**Task objective**
Repeat the lines from the line with "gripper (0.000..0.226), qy" to the line with "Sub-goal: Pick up" in the listing below, keeping both end lines and adding nothing.

**Data**

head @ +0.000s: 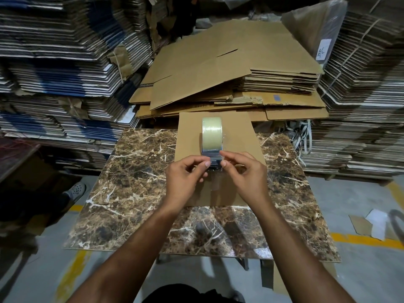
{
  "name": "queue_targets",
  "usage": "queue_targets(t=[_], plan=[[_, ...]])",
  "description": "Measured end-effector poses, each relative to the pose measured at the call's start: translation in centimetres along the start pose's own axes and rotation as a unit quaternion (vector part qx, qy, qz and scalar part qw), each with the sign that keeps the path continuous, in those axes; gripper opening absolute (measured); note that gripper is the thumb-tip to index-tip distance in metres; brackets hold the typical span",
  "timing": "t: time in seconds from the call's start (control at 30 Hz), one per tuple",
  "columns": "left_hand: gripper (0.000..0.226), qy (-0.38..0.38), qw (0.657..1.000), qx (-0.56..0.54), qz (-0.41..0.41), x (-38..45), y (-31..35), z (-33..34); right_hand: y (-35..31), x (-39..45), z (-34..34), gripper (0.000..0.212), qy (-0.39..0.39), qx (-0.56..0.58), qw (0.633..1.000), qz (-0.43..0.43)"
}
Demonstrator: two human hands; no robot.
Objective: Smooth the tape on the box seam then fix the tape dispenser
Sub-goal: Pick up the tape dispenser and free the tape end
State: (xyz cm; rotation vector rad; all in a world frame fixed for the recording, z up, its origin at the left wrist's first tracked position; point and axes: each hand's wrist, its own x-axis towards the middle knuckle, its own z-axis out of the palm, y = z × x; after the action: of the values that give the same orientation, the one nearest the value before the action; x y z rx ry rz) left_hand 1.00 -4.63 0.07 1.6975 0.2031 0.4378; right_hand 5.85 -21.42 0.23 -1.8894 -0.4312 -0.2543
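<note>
- Dispenser (212, 147) stands on the box (220, 158), which lies flat on the marble-patterned desk (135, 182); its long axis runs straight away from the person, roll (212, 132) at the far end, metal mouth at the near end.
- Both hands meet at that near end. The left hand (185, 178) comes in from the left side, the right hand (247, 176) from the right, so the dispenser lies dead ahead of both, between them.
- Left grip: thumb and forefinger narrowed to a pinch on the left edge of the mouth, seemingly holding the tape end or the metal plate there; which of the two cannot be told.
- Right grip: likewise a narrow pinch, on the right edge of the mouth. Other fingers of both hands curl loosely above the cardboard.
- A strip of clear tape (215, 182) shows on the box below the mouth, running toward the person along the same axis as the dispenser.
- Judgement: the smoothing looks done and the fixing of the dispenser is in hand, likely resetting the loose tape end across the mouth.
- Neither hand is nearer; the move turns on both pulling evenly along the axis toward the person, lest the tape go on skewed or stick to itself.
- Stacks of flat cardboard (229, 68) stand beyond the desk, well apart from the work.
</note>
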Motion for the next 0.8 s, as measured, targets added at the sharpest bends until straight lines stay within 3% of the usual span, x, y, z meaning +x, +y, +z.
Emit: queue_targets(t=[0.3,0.53,0.8], plan=[[0.012,0.018,1.000,-0.014,-0.016,-0.17,-0.33,0.09,-0.40,-0.48,0.76,0.052,0.029,0.054,0.994,0.087],[0.012,0.016,1.000,-0.011,-0.017,-0.42,-0.60,-0.07,-0.29,-0.30,0.06,0.007,-0.016,0.048,0.995,0.087],[0.010,0.049,0.997,-0.036,-0.051,-0.67,-0.26,0.42,-0.89,-0.60,0.60,0.006,-0.039,0.172,0.967,0.182]])
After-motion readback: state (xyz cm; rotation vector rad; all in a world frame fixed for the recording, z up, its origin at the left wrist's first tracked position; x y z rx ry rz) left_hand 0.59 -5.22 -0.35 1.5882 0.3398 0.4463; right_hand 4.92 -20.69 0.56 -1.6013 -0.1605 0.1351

**Answer below**
  "columns": "left_hand: gripper (0.000..0.226), qy (-0.38..0.38), qw (0.657..1.000), qx (-0.56..0.54), qz (-0.41..0.41), x (-38..45), y (-31..35), z (-33..34); right_hand: y (-35..31), x (-39..45), z (-34..34), gripper (0.000..0.212), qy (-0.39..0.39), qx (-0.56..0.58), qw (0.633..1.000), qz (-0.43..0.43)"
}
Demonstrator: two human hands; no robot.
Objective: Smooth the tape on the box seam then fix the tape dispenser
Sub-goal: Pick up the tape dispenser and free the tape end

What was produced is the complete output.